NAME READY STATUS RESTARTS AGE
gpu-feature-discovery-clgss 1/1 Running 0 6m10s
gpu-operator-54b8dfbc87-rn9vd 1/1 Running 0 6m46s
gpu-operator-node-feature-discovery-master-645bd79495-vkwlh 1/1 Running 0 6m46s
gpu-operator-node-feature-discovery-worker-zzws7 1/1 Running 0 6m46s
nvidia-container-toolkit-daemonset-rq5mz 1/1 Running 0 6m10s
nvidia-cuda-validator-qv24d 0/1 Completed 0 70s
nvidia-dcgm-exporter-tvt4s 1/1 Running 0 6m10s
nvidia-device-plugin-daemonset-qxssv 1/1 Running 0 6m10s
nvidia-device-plugin-validator-k7gvc 0/1 Completed 0 14s
nvidia-driver-daemonset-nc7w5 1/1 Running 0 6m28s
nvidia-operator-validator-9bzrt 1/1 Running 0 6m10s
The GPU Operator will automatically add "required labels" to the GPU enabled worker nodes.
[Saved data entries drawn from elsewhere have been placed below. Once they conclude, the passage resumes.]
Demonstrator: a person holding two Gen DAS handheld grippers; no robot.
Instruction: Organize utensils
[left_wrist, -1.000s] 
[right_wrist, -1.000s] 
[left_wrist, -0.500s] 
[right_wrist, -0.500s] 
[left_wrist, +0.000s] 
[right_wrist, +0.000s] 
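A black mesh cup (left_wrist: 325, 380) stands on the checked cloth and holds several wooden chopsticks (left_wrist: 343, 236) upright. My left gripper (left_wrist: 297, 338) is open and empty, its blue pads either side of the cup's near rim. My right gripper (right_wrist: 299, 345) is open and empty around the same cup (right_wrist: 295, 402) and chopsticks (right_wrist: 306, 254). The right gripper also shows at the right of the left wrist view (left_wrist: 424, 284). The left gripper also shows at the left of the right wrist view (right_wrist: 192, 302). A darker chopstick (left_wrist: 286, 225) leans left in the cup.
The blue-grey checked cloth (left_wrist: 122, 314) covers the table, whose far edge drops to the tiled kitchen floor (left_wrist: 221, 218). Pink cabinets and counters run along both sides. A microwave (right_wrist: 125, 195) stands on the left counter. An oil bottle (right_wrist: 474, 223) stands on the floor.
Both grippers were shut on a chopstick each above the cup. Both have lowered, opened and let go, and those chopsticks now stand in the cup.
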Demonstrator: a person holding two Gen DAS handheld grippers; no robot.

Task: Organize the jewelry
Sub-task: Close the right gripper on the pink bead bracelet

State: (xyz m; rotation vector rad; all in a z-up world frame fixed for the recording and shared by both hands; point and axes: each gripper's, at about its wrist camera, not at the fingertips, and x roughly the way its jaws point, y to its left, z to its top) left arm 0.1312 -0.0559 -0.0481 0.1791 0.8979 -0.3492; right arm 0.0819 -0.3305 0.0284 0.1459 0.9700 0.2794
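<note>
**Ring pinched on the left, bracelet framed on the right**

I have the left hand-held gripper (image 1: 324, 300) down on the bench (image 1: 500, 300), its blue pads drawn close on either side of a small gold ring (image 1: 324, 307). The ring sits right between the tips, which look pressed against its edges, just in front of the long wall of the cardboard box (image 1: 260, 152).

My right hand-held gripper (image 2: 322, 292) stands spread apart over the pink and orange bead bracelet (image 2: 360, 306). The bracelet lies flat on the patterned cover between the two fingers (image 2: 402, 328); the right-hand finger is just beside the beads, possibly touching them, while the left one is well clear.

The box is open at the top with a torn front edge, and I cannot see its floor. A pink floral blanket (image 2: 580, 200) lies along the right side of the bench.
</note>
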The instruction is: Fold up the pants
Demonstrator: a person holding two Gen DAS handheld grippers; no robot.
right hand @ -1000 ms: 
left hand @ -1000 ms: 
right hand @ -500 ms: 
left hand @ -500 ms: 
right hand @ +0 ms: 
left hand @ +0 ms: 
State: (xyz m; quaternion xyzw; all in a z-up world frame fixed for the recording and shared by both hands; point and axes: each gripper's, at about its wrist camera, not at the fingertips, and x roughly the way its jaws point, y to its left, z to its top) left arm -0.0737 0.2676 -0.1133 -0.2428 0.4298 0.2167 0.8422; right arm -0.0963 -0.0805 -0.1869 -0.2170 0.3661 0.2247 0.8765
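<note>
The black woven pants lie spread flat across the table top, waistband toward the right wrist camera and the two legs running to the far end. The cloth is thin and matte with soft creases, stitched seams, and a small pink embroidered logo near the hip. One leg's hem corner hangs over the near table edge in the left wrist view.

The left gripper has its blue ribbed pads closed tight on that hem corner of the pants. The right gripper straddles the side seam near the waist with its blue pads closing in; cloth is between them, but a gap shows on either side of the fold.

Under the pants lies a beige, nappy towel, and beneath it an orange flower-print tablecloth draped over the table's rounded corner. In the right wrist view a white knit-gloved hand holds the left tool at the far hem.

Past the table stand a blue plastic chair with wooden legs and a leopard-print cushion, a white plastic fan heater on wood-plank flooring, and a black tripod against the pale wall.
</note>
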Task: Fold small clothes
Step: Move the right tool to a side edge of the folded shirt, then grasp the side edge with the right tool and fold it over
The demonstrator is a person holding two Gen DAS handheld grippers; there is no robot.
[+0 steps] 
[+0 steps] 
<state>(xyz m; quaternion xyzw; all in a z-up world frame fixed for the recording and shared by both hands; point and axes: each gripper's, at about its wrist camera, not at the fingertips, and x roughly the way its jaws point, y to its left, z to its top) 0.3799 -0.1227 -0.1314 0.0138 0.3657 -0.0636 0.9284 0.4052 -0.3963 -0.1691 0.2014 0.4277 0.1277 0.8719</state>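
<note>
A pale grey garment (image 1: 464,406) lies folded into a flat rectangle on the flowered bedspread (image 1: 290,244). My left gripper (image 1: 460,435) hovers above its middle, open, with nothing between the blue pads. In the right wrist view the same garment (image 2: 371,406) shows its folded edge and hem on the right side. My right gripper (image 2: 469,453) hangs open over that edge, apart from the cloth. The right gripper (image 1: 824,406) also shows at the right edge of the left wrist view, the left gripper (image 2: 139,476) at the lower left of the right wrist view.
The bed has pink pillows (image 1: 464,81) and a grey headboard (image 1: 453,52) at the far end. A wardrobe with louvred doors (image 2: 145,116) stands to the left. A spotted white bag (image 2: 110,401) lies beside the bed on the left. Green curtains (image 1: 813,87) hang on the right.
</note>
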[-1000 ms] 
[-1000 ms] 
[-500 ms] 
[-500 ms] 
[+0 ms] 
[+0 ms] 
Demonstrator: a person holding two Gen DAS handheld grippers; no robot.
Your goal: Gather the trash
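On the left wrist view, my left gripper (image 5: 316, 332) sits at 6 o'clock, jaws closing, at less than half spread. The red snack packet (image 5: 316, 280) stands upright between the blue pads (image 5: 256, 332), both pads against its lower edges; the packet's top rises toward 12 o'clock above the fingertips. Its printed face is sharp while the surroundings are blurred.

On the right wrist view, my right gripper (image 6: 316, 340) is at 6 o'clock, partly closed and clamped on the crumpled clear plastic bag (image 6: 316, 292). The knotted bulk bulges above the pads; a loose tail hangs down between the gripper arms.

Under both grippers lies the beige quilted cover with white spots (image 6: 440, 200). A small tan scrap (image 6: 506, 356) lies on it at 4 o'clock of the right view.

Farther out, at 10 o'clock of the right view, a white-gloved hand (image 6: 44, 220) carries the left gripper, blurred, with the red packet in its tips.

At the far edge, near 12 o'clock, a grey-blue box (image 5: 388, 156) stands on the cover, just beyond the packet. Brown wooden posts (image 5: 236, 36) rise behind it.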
- Click on nodes and expand the node that belongs to the "gpu" node group
Recap¶
As of this step, you have created and applied a "cluster blueprint" with the GPU Operator as one of the addons.
You are now ready to move on to the next step where you will deploy a "GPU Workload" and review the integrated "GPU Dashboards"
Note that you can also reuse this cluster blueprint for as many clusters as you require in this project and also share the blueprint with other projects.